Firstly, pragmatistic commitment to action begs the question as to what sort of action beliefs ought to stimulate. There seems to be a hidden, unsubstantiated ethical principle. If there were no such principle, one could, for example, claim that the very certainty which allegedly stimulated the Civil War was a belief which, since it led to a communal action, was true. On the other hand, adherence to one certain ethical principle over against another would both entail some sort of foundationalism and beg the question as to whether one can be certain said ethical principle should be that according to which one should seek to act.

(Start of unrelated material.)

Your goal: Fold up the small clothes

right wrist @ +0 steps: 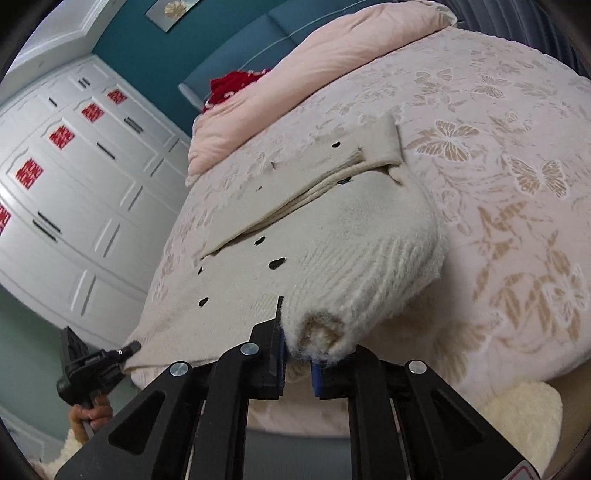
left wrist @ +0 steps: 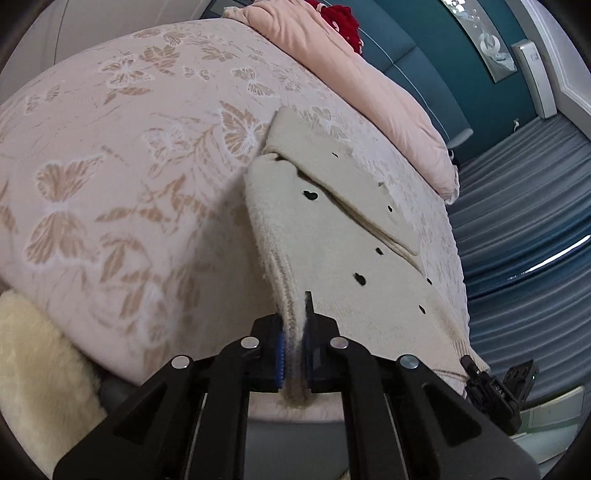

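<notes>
A small cream knitted sweater (left wrist: 332,221) with dark heart marks lies on the pink butterfly bedspread (left wrist: 110,147), one sleeve folded across its body. My left gripper (left wrist: 295,354) is shut on the sweater's ribbed hem at the near edge. My right gripper (right wrist: 299,354) is shut on another part of the hem, which bunches up around its fingers; the sweater (right wrist: 314,236) fills the middle of the right wrist view. Each gripper shows in the other's view: the right one (left wrist: 495,384) at the sweater's near right corner, the left one (right wrist: 96,365) at its near left corner.
A pink duvet (left wrist: 354,74) and a red item (left wrist: 340,18) lie at the head of the bed. A fluffy cream cloth (left wrist: 33,369) lies at the near bed edge. White wardrobe doors (right wrist: 74,184) stand on one side, blue curtains (left wrist: 524,206) on the other.
</notes>
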Available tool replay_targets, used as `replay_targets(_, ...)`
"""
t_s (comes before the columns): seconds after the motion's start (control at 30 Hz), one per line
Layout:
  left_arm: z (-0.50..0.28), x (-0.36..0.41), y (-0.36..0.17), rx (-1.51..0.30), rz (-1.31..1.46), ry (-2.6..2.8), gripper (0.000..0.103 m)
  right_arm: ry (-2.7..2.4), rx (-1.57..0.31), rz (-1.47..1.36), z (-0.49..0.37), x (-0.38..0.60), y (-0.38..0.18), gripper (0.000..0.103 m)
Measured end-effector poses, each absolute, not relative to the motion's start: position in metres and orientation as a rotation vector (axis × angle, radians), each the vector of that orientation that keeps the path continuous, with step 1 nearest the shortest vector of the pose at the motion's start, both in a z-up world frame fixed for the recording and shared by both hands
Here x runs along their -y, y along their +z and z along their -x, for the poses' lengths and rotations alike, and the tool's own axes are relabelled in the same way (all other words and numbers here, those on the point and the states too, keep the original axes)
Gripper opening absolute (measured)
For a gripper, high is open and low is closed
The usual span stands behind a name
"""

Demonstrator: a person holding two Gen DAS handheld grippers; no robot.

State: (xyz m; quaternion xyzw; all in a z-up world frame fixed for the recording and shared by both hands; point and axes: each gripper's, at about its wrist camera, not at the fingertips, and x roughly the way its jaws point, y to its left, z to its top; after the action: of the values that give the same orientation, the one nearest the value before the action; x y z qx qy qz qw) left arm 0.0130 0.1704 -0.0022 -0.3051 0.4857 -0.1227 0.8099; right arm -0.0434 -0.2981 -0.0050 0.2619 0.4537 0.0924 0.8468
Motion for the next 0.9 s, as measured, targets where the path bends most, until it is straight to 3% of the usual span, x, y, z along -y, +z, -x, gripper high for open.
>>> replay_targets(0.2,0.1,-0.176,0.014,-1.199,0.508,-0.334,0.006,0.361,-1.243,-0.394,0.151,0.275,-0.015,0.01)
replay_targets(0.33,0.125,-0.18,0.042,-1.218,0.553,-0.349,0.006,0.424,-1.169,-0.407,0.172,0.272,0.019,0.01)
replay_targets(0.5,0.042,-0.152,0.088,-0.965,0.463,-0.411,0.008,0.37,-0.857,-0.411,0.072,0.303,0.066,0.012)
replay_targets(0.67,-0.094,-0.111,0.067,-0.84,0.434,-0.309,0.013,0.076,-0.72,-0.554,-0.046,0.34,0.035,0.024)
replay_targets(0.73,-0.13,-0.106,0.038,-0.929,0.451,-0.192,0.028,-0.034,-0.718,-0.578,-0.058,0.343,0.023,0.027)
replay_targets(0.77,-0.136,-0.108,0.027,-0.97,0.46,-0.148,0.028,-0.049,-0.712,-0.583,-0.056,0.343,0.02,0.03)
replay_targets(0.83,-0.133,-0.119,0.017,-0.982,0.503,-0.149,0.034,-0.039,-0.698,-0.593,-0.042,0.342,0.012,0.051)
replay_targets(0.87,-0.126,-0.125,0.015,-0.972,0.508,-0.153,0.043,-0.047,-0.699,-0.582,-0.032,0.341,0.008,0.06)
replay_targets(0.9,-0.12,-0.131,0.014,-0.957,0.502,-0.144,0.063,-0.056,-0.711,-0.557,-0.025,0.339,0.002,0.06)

An even more fundamental problem with the pragmatist’s account of the nature of truth is that it is not clear how the pragmatist can validly claim his understanding of the nature of truth is [more] useful [than another]. It may be the case that belief in a different theory of truth would be a greater stimulant to communal action. In this case, a pragmatistic truth would be self-defeating. A pragmatist would, therefore, need to demonstrate his definition is more useful than all others, which would presuppose the ability to discern a causal relation between [his] beliefs [regarding the nature of truth in particular] and [its] usefulness. A merely correlative relation would not suffice, as any communal action could possibly be attributable to a belief distinct from the pragmatist’s definition of truth. However, as soon as one recognizes Humean disbelief in the ability to demonstrate causation could too be claimed to promote communal action more successfully than belief in causation – and could thus, on the pragmatist’s ground, be true – it becomes evident that the pragmatist cannot justify his theory of truth.